--- What is being asked ---
Please output exactly the part of the records below that opens with the line containing "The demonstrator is" and closes with the line containing "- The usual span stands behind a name", both lines included, and nothing else.

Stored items
⁂
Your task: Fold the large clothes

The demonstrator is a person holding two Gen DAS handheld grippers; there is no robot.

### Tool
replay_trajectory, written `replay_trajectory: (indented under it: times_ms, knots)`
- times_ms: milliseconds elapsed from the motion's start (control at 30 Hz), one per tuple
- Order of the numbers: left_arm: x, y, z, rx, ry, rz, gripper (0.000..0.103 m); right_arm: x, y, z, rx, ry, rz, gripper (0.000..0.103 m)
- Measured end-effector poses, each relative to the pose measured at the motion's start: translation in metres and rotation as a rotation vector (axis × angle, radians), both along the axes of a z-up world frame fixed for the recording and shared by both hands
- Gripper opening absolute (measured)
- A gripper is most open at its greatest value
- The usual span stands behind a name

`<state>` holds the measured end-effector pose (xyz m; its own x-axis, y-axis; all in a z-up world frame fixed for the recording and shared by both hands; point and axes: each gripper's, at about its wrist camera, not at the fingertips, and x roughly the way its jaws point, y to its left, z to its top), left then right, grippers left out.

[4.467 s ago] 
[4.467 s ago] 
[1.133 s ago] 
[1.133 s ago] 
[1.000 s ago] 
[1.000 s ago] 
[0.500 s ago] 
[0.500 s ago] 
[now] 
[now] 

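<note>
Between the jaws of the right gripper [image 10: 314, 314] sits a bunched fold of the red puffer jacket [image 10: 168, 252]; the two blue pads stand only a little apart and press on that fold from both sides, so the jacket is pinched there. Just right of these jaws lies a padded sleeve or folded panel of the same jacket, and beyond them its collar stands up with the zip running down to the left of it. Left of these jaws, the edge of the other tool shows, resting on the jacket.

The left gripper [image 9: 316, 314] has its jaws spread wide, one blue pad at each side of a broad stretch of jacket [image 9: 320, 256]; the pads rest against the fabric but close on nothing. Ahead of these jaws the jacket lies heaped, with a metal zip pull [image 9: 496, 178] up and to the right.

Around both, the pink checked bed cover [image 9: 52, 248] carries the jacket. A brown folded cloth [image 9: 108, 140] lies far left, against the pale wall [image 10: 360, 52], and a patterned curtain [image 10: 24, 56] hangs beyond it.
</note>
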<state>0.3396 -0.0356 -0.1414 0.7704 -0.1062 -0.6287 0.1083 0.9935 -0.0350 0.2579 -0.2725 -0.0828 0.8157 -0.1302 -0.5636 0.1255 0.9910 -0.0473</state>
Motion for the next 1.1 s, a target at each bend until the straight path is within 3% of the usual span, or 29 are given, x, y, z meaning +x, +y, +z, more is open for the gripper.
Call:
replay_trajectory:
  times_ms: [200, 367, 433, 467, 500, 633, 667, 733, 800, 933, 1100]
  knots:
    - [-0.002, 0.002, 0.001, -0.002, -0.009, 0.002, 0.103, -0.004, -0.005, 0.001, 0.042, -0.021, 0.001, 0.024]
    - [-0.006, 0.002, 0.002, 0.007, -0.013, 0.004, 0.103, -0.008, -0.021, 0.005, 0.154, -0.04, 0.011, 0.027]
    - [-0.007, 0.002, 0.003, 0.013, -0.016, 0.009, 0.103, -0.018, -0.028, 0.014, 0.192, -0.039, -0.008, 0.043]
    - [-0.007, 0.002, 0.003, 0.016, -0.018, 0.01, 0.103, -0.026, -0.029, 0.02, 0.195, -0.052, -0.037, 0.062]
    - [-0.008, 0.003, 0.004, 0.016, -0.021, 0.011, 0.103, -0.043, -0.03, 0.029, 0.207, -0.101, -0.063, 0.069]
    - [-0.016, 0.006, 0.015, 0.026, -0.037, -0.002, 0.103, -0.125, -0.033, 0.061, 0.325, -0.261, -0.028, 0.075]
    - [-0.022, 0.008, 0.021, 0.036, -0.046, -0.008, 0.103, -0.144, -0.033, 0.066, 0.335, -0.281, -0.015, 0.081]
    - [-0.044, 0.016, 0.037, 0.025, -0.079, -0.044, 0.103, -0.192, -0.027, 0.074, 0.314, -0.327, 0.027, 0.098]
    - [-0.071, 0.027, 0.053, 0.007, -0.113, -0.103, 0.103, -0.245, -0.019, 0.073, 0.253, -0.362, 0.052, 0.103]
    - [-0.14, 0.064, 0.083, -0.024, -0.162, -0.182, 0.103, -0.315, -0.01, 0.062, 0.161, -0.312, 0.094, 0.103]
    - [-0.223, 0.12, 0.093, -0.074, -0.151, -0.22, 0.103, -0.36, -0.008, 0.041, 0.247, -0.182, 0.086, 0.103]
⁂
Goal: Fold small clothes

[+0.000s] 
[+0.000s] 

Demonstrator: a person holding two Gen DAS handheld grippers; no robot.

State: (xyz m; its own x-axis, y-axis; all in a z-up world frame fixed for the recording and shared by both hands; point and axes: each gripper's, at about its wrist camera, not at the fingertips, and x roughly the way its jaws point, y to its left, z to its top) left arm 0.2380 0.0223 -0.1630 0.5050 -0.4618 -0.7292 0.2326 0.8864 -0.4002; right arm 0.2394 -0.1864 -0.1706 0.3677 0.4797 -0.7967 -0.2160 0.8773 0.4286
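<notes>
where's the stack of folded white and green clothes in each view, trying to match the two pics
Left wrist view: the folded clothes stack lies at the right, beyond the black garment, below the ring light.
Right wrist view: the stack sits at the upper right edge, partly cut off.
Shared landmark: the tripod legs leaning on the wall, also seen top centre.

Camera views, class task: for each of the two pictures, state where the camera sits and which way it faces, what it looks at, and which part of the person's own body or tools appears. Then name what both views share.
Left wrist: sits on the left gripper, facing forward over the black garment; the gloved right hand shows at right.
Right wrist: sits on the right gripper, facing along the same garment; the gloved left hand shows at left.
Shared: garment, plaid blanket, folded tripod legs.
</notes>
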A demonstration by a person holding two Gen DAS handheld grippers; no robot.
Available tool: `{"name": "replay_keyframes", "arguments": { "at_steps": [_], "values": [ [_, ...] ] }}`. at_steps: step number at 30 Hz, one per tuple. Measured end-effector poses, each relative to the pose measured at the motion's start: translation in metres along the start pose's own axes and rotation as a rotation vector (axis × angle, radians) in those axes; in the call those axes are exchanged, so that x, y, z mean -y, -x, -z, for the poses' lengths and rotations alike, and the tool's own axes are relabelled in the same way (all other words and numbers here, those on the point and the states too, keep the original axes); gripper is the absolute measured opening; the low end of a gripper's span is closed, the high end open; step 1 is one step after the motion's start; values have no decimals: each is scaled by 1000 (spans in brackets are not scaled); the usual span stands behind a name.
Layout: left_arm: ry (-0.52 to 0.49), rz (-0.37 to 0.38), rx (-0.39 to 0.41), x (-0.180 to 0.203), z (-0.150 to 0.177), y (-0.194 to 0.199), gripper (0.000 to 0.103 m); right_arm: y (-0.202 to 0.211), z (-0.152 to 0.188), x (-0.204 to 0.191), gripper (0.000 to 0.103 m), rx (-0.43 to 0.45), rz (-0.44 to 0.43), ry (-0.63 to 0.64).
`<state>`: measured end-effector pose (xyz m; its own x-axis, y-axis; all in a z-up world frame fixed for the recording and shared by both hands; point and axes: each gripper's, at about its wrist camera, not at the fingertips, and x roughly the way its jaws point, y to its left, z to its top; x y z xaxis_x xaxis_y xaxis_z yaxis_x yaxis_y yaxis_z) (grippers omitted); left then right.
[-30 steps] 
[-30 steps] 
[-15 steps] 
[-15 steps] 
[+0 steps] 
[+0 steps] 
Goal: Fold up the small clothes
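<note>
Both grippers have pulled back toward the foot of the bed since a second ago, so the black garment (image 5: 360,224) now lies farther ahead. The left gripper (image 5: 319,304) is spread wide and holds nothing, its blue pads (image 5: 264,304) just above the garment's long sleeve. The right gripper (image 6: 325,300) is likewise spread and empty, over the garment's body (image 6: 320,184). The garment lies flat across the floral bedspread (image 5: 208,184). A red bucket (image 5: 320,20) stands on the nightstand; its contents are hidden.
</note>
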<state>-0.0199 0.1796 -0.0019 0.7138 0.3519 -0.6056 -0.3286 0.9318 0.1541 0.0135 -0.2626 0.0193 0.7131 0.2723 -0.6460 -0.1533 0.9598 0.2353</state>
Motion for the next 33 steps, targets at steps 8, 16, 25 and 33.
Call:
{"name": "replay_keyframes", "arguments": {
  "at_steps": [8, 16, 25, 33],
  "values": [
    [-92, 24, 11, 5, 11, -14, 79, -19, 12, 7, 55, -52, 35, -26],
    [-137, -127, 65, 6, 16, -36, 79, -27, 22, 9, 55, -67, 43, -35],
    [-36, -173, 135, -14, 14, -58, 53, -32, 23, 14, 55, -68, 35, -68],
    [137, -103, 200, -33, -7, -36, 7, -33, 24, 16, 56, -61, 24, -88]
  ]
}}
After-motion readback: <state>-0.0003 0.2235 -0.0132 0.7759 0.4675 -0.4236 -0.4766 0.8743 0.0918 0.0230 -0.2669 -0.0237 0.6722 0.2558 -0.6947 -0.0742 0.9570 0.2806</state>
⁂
--- Solution to this problem ---
The demonstrator is a person holding two Gen DAS handheld grippers; there is no robot.

### Tool
replay_trajectory, written `replay_trajectory: (indented under it: times_ms, knots)`
- times_ms: milliseconds elapsed from the motion's start (control at 30 Hz), one per tuple
- Order of the numbers: left_arm: x, y, z, rx, ry, rz, gripper (0.000..0.103 m); right_arm: x, y, z, rx, ry, rz, gripper (0.000..0.103 m)
- Measured end-effector poses, each relative to the pose measured at the motion's start: translation in metres and rotation as a rotation vector (axis × angle, radians), both along the axes of a z-up world frame fixed for the recording and shared by both hands
- Gripper opening absolute (measured)
- A gripper is most open at its greatest value
- The usual span stands behind a name

No further answer will be given.